Lately I am losing my trust in OOP. I have already seen many
complaints about common OOP misuses or just simple overuse. I do not
mean the common confusion between is-a and has-a relationship. I mean
stuff like the problems of ORM when dealing with relational databases,
the excessive use of inheritance from C# and also several years of looking
at code with the same false encapsulation belief that Scott Meyers
mentions in the item 23 of Effective C++
I am interested in learning more about this and non OOP software
patterns that can solve certain problems better than their OOP
counterparts. I am convinced that out there there are many people
giving good advice on how to use this as an advantage with non pure OOP
languages such as C++.
Does anyone knows any good reference (author, book, article) to get
started?
Please, notice that I am looking for two related but different things:
Common misuses of OOP concepts (like item 23)
Patterns where OOP is not the best solution (with alternatives)
Well I can recommend you a book Agile Principles, Patterns, and Practices in C#.
Examples are in C# of course, but the idea of the book is universal.
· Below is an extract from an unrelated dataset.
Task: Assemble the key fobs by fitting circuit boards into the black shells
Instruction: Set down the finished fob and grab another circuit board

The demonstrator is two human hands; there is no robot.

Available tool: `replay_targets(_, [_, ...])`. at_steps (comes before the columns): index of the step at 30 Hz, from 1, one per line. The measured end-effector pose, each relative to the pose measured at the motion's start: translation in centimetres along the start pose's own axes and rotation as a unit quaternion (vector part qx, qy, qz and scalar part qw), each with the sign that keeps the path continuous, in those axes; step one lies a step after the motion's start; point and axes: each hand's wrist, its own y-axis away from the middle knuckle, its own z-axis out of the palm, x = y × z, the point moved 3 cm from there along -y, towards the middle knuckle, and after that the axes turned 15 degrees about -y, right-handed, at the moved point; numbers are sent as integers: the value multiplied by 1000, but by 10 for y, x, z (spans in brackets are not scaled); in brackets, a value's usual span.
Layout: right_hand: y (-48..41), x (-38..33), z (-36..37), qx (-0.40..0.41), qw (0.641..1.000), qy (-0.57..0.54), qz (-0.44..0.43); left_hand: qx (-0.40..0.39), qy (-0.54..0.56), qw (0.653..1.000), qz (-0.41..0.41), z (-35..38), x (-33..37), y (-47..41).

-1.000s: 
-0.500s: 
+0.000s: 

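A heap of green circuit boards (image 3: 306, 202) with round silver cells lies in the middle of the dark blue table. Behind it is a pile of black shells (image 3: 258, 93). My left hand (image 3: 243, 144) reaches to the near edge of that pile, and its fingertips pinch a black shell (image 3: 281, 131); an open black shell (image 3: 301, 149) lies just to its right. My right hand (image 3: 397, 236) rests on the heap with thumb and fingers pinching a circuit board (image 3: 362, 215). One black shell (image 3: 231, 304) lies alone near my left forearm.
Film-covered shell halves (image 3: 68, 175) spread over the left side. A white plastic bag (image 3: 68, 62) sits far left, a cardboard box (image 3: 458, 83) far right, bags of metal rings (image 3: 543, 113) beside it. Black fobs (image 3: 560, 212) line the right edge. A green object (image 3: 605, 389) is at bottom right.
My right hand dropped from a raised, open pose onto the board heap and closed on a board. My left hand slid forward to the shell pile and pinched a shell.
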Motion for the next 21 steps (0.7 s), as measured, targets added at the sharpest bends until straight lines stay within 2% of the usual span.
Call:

Not only it covers Agile but also focuses on bad practices and shows in examples how to convert bad code to a good code. It also contains descriptions of many design pattern and shows how to implement them in semi-real example of Payroll application.
This has to be done but if you truly want to get away from OOP or at least take a look at concepts which are not OOP but are used with great effectiveness: Learn you a Haskell. Try a new programming paradigm and then start seeing where you can apply much of the concepts back to OOP languages. This addresses your second bullet, not in a direct way but trust me, it'll help more than you can think.
It's a bit odd that you mention C#. It has very powerful keywords to keep the usual inheritance misery in check. The first one ought to be the internal keyword. The notion of restricting the visibility to a module. That concept is completely absent in C++, the build model just doesn't support it. Otherwise a great concept, "I only trust the members of my team to get it right". Of course you do.
Then there's the slammer one, the sealed keyword. Extraordinary powerful, "the buck stops here, don't mess with me". Used with surgical precision in the .NET framework, I've never yet found a case where sealed was used inappropriately. Also missing in C++, but with obscure ways to get that working.
But yes, the WPF object model sucks fairly heavy. Inheriting 6 levels deep and using backdoors like a dependency property is offensive. Inheritance is hard, let's go shopping.
I would say to look at game engines. For the most part, OOP has a tendency to cause slight performance decreases, and the gaming industry is seemingly obsessed with eliminating minor slowdowns (and sometimes ignoring large ones). As such, their code, though usually written in a language that supports OOP, will end up using only those elements of OOP that are necessary for clean code / ease of maintenance that also balances performance.
EDIT:
Having said that, I don't know if I would really go look at Unreal. They do some strange things for the sake of making their content pipeline easier for developers... it makes their code... well, look if you really want to know.
One common overuse is forcing OOP in programs/scripts that take some input, turn it to output, then exit (and not receiving input from anywhere else during the process). Procedural way is much cleaner in these cases.
Typical example of this is forcing OOP in PHP scripts.